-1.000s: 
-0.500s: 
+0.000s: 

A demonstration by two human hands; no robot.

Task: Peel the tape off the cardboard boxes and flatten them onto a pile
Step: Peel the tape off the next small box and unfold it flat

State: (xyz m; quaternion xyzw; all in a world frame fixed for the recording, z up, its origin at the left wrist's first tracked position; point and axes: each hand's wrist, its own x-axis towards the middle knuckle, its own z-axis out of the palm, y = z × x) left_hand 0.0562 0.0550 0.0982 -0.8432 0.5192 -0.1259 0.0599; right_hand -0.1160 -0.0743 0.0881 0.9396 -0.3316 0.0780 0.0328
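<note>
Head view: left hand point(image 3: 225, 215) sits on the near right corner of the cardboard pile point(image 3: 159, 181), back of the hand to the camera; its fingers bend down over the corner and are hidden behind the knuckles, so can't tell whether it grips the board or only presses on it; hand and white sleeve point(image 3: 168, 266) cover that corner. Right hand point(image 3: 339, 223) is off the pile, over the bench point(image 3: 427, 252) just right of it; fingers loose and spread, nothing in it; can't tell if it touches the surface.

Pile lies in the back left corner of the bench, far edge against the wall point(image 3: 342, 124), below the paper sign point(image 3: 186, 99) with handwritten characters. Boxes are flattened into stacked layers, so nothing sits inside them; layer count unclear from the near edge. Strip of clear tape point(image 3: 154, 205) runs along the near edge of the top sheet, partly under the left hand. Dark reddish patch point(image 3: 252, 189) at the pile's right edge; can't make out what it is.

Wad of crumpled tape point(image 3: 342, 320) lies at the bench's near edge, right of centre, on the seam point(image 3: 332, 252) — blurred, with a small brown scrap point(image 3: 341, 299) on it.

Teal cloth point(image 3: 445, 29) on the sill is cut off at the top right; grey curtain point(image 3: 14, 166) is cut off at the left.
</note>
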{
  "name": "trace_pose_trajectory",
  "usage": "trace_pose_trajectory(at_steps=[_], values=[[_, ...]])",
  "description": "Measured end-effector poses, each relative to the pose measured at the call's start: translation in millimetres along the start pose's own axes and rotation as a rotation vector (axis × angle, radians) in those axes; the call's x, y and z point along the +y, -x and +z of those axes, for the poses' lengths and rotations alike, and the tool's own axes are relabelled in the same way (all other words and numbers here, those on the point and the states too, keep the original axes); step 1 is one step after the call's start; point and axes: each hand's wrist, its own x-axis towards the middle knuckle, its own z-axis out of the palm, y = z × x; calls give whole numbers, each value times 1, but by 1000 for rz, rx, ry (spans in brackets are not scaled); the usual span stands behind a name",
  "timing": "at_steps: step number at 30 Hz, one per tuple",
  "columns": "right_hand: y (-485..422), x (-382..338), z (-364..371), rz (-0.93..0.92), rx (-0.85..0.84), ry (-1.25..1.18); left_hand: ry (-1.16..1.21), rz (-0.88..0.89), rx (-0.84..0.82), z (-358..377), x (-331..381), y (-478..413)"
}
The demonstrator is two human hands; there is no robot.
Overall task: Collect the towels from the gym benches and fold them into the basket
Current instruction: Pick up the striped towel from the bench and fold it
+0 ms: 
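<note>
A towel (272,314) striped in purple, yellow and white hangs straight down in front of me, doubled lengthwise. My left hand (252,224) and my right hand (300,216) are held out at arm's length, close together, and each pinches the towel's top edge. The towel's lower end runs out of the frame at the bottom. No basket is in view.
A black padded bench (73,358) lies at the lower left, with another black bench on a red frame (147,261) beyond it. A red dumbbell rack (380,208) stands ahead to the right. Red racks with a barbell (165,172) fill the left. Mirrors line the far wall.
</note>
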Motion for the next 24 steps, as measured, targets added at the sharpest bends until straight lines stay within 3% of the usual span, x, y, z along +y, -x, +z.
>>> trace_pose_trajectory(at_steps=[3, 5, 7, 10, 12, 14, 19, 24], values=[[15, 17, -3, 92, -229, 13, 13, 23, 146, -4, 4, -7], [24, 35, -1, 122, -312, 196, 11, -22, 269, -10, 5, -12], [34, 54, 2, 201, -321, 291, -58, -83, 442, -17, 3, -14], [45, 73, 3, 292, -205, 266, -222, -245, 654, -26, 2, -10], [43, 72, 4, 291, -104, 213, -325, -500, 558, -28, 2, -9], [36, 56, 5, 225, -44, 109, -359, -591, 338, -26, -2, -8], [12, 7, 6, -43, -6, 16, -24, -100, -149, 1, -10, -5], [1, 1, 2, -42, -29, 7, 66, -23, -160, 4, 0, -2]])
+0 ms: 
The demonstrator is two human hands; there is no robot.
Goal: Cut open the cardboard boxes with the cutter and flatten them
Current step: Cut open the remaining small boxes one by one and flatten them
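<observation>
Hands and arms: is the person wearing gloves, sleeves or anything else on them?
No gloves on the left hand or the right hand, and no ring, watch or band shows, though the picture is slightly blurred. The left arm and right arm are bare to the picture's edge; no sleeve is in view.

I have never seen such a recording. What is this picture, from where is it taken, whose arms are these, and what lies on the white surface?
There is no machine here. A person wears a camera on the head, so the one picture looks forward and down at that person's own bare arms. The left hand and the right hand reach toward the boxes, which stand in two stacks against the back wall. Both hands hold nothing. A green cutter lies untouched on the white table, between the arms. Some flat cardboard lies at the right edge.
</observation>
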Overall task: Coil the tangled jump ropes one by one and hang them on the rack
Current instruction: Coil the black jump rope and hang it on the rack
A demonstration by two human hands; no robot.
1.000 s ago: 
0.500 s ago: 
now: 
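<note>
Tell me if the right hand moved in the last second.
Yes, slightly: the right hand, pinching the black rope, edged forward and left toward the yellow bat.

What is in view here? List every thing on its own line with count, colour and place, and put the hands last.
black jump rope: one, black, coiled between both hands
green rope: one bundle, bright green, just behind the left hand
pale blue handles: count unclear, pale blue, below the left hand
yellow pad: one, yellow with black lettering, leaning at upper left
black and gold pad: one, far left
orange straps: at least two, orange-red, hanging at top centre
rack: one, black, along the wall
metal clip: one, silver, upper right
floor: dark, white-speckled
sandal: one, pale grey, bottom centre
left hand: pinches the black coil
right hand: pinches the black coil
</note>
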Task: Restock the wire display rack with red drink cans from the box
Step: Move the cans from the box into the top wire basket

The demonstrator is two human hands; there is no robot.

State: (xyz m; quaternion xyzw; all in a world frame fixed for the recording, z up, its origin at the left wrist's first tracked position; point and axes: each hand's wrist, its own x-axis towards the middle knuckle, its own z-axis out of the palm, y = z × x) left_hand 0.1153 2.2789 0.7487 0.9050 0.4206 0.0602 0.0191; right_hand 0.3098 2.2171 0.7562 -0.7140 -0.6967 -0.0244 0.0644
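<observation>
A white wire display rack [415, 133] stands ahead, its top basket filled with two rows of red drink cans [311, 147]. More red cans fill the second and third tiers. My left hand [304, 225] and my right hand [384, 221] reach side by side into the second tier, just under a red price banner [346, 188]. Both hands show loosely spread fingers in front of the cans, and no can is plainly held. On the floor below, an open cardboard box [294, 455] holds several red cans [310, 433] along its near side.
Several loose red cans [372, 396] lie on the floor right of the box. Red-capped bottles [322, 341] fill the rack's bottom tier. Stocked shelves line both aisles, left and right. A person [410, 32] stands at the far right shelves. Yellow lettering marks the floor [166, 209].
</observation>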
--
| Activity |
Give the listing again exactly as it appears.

| Problem solution |
-1.000s: 
-0.500s: 
+0.000s: 

A demonstration by two human hands; no robot.

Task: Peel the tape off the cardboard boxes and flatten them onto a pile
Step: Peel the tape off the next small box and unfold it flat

State: (xyz m; quaternion xyzw; all in a world frame fixed for the recording, z up, its origin at the left wrist's first tracked position; point and axes: each hand's wrist, its own x-axis towards the middle knuckle, its own z-axis out of the palm, y = z × x) left_hand 0.0562 0.0550 0.0982 -0.8432 0.5192 -0.1259 0.0599; right_hand -0.1160 -0.0743 0.0881 0.9396 -0.3316 0.0780 0.0328
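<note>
Head view: left hand point(image 3: 225, 215) sits on the near right corner of the cardboard pile point(image 3: 159, 181), back of the hand to the camera; its fingers bend down over the corner and are hidden behind the knuckles, so can't tell whether it grips the board or only presses on it; hand and white sleeve point(image 3: 168, 266) cover that corner. Right hand point(image 3: 339, 223) is off the pile, over the bench point(image 3: 427, 252) just right of it; fingers loose and spread, nothing in it; can't tell if it touches the surface.

Pile lies in the back left corner of the bench, far edge against the wall point(image 3: 342, 124), below the paper sign point(image 3: 186, 99) with handwritten characters. Boxes are flattened into stacked layers, so nothing sits inside them; layer count unclear from the near edge. Strip of clear tape point(image 3: 154, 205) runs along the near edge of the top sheet, partly under the left hand. Dark reddish patch point(image 3: 252, 189) at the pile's right edge; can't make out what it is.

Wad of crumpled tape point(image 3: 342, 320) lies at the bench's near edge, right of centre, on the seam point(image 3: 332, 252) — blurred, with a small brown scrap point(image 3: 341, 299) on it.

Teal cloth point(image 3: 445, 29) on the sill is cut off at the top right; grey curtain point(image 3: 14, 166) is cut off at the left.
</note>
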{
  "name": "trace_pose_trajectory",
  "usage": "trace_pose_trajectory(at_steps=[_], values=[[_, ...]])",
  "description": "Measured end-effector poses, each relative to the pose measured at the call's start: translation in millimetres along the start pose's own axes and rotation as a rotation vector (axis × angle, radians) in those axes; the call's x, y and z point along the +y, -x and +z of those axes, for the poses' lengths and rotations alike, and the tool's own axes are relabelled in the same way (all other words and numbers here, those on the point and the states too, keep the original axes); step 1 is one step after the call's start; point and axes: each hand's wrist, its own x-axis towards the middle knuckle, its own z-axis out of the palm, y = z × x; calls give whole numbers, each value times 1, but by 1000 for rz, rx, ry (spans in brackets are not scaled); the usual span stands behind a name",
  "timing": "at_steps: step number at 30 Hz, one per tuple",
  "columns": "right_hand: y (-485..422), x (-382..338), z (-364..371), rz (-0.93..0.92), rx (-0.85..0.84), ry (-1.25..1.18); left_hand: ry (-1.16..1.21), rz (-0.88..0.89), rx (-0.84..0.82), z (-358..377), x (-331..381), y (-478..413)"
}
The demonstrator is two human hands; there is no robot.
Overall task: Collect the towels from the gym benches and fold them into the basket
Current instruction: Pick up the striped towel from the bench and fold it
+0 ms: 
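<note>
A towel (272,314) striped in purple, yellow and white hangs straight down in front of me, doubled lengthwise. My left hand (252,224) and my right hand (300,216) are held out at arm's length, close together, and each pinches the towel's top edge. The towel's lower end runs out of the frame at the bottom. No basket is in view.
A black padded bench (73,358) lies at the lower left, with another black bench on a red frame (147,261) beyond it. A red dumbbell rack (380,208) stands ahead to the right. Red racks with a barbell (165,172) fill the left. Mirrors line the far wall.
</note>
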Motion for the next 24 steps, as measured, targets added at the sharpest bends until straight lines stay within 3% of the usual span, x, y, z along +y, -x, +z.
>>> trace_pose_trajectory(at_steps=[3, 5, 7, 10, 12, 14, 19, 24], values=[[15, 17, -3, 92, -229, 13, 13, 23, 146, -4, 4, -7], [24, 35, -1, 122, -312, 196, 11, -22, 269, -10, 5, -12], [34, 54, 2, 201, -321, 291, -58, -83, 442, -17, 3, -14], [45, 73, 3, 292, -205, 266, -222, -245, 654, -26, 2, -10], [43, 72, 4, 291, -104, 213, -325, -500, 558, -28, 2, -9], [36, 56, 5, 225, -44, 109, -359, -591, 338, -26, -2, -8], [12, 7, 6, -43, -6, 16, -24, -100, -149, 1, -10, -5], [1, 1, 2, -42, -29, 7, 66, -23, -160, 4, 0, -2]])
+0 ms: 
The demonstrator is two human hands; there is no robot.
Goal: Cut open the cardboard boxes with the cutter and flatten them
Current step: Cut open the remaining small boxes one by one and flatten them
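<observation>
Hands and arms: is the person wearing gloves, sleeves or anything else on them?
No gloves on the left hand or the right hand, and no ring, watch or band shows, though the picture is slightly blurred. The left arm and right arm are bare to the picture's edge; no sleeve is in view.

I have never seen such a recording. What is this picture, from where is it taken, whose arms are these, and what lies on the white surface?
There is no machine here. A person wears a camera on the head, so the one picture looks forward and down at that person's own bare arms. The left hand and the right hand reach toward the boxes, which stand in two stacks against the back wall. Both hands hold nothing. A green cutter lies untouched on the white table, between the arms. Some flat cardboard lies at the right edge.
</observation>
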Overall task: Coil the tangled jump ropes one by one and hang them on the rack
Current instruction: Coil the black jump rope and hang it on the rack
A demonstration by two human hands; no robot.
1.000 s ago: 
0.500 s ago: 
now: 
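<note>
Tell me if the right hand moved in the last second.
Yes, slightly: the right hand, pinching the black rope, edged forward and left toward the yellow bat.

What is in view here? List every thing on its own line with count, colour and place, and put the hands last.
black jump rope: one, black, coiled between both hands
green rope: one bundle, bright green, just behind the left hand
pale blue handles: count unclear, pale blue, below the left hand
yellow pad: one, yellow with black lettering, leaning at upper left
black and gold pad: one, far left
orange straps: at least two, orange-red, hanging at top centre
rack: one, black, along the wall
metal clip: one, silver, upper right
floor: dark, white-speckled
sandal: one, pale grey, bottom centre
left hand: pinches the black coil
right hand: pinches the black coil
</note>
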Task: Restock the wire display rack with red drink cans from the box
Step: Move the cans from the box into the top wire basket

The demonstrator is two human hands; there is no robot.

State: (xyz m; quaternion xyzw; all in a world frame fixed for the recording, z up, its origin at the left wrist's first tracked position; point and axes: each hand's wrist, its own x-axis towards the middle knuckle, its own z-axis out of the palm, y = z × x) left_hand 0.1153 2.2789 0.7487 0.9050 0.4206 0.0602 0.0191; right_hand 0.3098 2.2171 0.7562 -0.7140 -0.6967 -0.0244 0.0644
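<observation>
A white wire display rack [415, 133] stands ahead, its top basket filled with two rows of red drink cans [311, 147]. More red cans fill the second and third tiers. My left hand [304, 225] and my right hand [384, 221] reach side by side into the second tier, just under a red price banner [346, 188]. Both hands show loosely spread fingers in front of the cans, and no can is plainly held. On the floor below, an open cardboard box [294, 455] holds several red cans [310, 433] along its near side.
Several loose red cans [372, 396] lie on the floor right of the box. Red-capped bottles [322, 341] fill the rack's bottom tier. Stocked shelves line both aisles, left and right. A person [410, 32] stands at the far right shelves. Yellow lettering marks the floor [166, 209].
</observation>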

No additional work remains on the exercise.